Erik takes up the story. “We were informed shortly after that our offer was ‘not picked.’ A month later, I got a phone call to say that the first offer had fallen through, and that the Dawsons’ offer was ‘accepted.'”
“I was surprised,” says Erik. “The broker didn’t even ask us to make a new offer.”
But it was to the Dawson’s benefit, as was Erik’s expertise through negotiation, due diligence and closing.
“Erik was a great sounding board,” says Mitch. “We learned we can’t assume another party’s motivation. It was important to have a buffer, someone impartial who had experience. With Erik in the middle—the scapegoat—both sides were allowed to have a good relationship during and after the deal,” he notes.
“You need to trust the party you’re dealing with and maintain a good relationship to have a smooth negotiation process. That goes both ways.”
“The purchase was wrinkle-free,” adds Sabina. “Everything was as the seller said. They were nothing but forthright.”

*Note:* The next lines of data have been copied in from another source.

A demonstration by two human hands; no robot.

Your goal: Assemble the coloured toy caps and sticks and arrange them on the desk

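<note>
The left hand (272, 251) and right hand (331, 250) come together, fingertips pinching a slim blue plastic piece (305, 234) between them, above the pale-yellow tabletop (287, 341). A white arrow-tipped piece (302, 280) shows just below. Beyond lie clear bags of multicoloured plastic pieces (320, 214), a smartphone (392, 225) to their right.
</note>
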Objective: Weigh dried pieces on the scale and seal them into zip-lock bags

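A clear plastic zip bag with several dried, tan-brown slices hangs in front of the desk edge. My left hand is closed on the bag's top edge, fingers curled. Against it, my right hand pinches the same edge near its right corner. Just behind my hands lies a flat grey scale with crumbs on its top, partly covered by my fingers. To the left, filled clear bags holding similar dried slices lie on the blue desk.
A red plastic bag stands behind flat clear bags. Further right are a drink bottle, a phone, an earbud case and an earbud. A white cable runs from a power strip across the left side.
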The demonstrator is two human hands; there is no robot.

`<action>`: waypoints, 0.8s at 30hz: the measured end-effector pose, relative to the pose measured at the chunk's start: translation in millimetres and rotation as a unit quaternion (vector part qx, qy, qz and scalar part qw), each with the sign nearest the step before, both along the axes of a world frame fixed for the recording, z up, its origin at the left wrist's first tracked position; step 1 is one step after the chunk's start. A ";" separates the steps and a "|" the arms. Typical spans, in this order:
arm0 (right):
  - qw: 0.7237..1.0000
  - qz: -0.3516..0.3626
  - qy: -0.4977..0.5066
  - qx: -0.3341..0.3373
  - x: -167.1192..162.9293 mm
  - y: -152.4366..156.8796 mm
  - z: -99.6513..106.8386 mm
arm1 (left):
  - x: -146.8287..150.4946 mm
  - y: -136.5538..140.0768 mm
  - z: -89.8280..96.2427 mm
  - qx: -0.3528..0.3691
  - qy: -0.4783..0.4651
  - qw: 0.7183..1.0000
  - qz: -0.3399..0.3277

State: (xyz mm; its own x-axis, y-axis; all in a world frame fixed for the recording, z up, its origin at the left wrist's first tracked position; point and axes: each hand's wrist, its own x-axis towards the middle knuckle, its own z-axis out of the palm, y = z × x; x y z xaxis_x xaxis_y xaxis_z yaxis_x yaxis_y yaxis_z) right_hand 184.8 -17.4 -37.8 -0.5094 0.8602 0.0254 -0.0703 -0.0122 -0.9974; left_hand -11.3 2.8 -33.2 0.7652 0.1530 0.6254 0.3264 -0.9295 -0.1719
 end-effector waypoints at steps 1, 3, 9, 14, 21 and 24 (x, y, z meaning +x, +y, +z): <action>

“And they were quick to respond when I needed their advice during the transition,” mentions Mitch.
Finding your passion
The Dawsons considered many factors when buying their business. To start with, it had to be local, of tangible value and fit their skills, capabilities and lifestyle. With two young boys at home, Sabina did not want to be full-time on the job. Working part-time as their company’s comptroller is ideal.
What Mitch and Sabina also found in Facility Resources were concepts and aesthetics they could relate to and be inspired by.
“People in business always advise you to find your passion,” says Mitch. “It turns out I always had passion for design but didn’t know it. It was a common denominator in much of what I was doing—the home renovating, the fine woodworking, cabinetry, plumbing, electrical, all the work I did on our boat.”
“I was also looking forward to being that person out front again generating sales. The last time I did that was when I was a private consultant in Ottawa.”
Sometimes the role involves wearing a safety hat and steel toe boots, as in their feet-on the-ground collaboration with firms constructing London’s new mental health care facility.
“We identify problems and solve them,” says Mitch. And creative problem solving is one of Mitch’s core strengths, sharpened in his previous position at Info-Tech Research Group, where he acted in director capacities in areas of statistical analysis, research and product development.
“Facility Resources has very experienced staff and a great client base to work from and develop,” says Sabina. “The company is an authorized Herman Miller dealer that serves clients between Windsor and Hamilton. We are particularly known for our creations in complex hospital build and renovation projects.”
“Our team can tackle any work environment,” Mitch continues. “We recently did an impressive corporate installation to outfit the new premises of the 42-partner McKenzie Lake law firm.”
Touring their showroom, Mitch is pumped as he talks about elements of a game-changing system of products they’ll be bringing to London—a way to solve the technology and collaboration challenge many corporations are not getting right and a great enabler for industries like high tech, where collaboration is so important.
“We see our job as consultants who help businesses create spaces that works for you,” says Sabina.
Tips for buying a business
We asked the Dawsons if they had any further tips on buying a business. Here’s what they said.
- You get a head start by buying a business over starting from scratch. Have someone else work out the kinks.
- Buying a business is a team sport. You need a good business broker, lawyer, accountant and banking contact. Rapport is important. Will they pick up the phone for you? Are they internalizing the deal or do they only see it as a transaction.
- Make sure you get your money matters sorted out. Pay close attention to your financing and cash flow. We found the BDC helpful in sharing spreadsheets etc. even though we didn’t sign with them.